* Task description *
Select from the data all lines with the word "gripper".
*** Opening Given material ***
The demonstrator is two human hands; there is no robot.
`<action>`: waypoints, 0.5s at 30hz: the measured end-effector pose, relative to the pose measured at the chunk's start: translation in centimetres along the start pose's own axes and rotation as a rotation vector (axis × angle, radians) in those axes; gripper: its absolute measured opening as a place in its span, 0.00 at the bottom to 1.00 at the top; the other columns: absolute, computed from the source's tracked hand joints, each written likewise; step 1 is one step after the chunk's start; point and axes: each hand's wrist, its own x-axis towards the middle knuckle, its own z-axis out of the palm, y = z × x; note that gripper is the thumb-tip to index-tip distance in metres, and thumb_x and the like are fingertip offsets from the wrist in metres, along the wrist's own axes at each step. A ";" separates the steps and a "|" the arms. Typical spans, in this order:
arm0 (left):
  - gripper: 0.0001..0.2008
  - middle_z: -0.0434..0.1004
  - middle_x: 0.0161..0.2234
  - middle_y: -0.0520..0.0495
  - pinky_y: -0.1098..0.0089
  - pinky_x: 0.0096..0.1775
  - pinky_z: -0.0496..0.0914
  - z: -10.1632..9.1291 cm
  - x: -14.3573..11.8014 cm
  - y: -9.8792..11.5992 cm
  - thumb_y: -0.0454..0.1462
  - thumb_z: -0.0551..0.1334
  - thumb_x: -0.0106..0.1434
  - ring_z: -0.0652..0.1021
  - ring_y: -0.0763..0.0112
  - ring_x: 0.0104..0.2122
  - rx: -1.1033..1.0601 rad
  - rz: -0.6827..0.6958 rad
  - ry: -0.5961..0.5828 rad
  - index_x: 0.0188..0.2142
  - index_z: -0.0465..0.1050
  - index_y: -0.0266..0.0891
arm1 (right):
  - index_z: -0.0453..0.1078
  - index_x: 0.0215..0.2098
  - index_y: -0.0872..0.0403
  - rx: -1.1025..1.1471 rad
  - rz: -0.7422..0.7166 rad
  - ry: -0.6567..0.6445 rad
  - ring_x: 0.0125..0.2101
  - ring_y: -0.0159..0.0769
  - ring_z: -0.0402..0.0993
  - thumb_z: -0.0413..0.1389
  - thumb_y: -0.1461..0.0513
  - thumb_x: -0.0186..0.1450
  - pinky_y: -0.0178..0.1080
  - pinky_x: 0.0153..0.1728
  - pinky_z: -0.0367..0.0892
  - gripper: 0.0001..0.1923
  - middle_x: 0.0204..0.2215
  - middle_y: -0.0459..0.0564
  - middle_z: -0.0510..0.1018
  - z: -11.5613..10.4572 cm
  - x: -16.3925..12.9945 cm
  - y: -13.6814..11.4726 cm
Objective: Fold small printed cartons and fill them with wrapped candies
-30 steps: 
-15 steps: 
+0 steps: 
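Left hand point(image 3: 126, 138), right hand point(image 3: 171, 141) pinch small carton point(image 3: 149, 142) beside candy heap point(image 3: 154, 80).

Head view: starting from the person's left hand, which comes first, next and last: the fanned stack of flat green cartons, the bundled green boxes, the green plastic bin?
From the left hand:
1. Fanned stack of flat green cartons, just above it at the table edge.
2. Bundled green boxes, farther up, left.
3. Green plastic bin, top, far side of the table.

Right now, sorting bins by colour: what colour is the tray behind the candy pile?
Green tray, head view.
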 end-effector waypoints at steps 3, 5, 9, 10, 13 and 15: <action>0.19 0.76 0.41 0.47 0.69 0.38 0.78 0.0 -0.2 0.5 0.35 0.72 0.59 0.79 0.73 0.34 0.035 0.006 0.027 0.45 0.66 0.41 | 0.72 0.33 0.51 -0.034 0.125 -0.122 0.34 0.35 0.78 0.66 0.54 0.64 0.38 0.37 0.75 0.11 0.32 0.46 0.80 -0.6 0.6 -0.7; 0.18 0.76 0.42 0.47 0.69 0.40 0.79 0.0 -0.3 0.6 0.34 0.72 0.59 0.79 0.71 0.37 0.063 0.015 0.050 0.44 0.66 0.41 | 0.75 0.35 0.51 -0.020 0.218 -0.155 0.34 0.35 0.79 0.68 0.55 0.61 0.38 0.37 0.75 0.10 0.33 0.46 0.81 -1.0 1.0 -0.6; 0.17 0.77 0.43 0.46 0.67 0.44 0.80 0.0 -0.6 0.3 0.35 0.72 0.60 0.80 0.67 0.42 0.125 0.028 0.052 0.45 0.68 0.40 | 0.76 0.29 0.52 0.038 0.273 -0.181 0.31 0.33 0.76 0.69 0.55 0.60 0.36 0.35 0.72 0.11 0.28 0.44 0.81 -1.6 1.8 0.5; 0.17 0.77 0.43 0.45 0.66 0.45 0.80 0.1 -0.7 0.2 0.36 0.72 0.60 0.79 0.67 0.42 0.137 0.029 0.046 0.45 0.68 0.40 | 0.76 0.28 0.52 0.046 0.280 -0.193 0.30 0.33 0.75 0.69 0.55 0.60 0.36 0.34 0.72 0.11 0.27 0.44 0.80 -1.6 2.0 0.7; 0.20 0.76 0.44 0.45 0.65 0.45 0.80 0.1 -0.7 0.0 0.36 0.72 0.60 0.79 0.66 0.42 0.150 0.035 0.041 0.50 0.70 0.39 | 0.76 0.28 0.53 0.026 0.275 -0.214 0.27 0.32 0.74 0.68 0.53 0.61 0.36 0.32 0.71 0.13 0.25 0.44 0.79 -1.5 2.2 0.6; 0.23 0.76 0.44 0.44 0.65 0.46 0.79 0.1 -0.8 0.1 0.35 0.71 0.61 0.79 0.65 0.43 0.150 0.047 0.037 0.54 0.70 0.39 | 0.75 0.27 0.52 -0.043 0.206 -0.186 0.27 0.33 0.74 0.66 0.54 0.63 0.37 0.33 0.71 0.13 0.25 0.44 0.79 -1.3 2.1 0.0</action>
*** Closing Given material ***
* Answer box *
`<action>`: waypoints, 0.5s at 30hz: the measured end-effector pose, relative to the pose measured at the chunk's start: translation in centimetres along the start pose's own axes and rotation as a rotation vector (axis × angle, radians) in those axes; gripper: its absolute measured opening as a place in its span, 0.00 at the bottom to 1.00 at the top; the other columns: absolute, computed from the source's tracked hand joints, each written likewise; step 1 is one step after the chunk's start; point and axes: each hand's wrist, its own x-axis towards the middle knuckle, its own z-axis out of the palm, y = z × x; note that gripper is the thumb-tip to index-tip distance in metres, and thumb_x and the like are fingertip offsets from the wrist in metres, along the wrist's own axes at each step. A ";" separates the steps and a "|" the arms. Typical spans, in this order:
  - gripper: 0.0001..0.2008
  - gripper: 0.0001..0.1923

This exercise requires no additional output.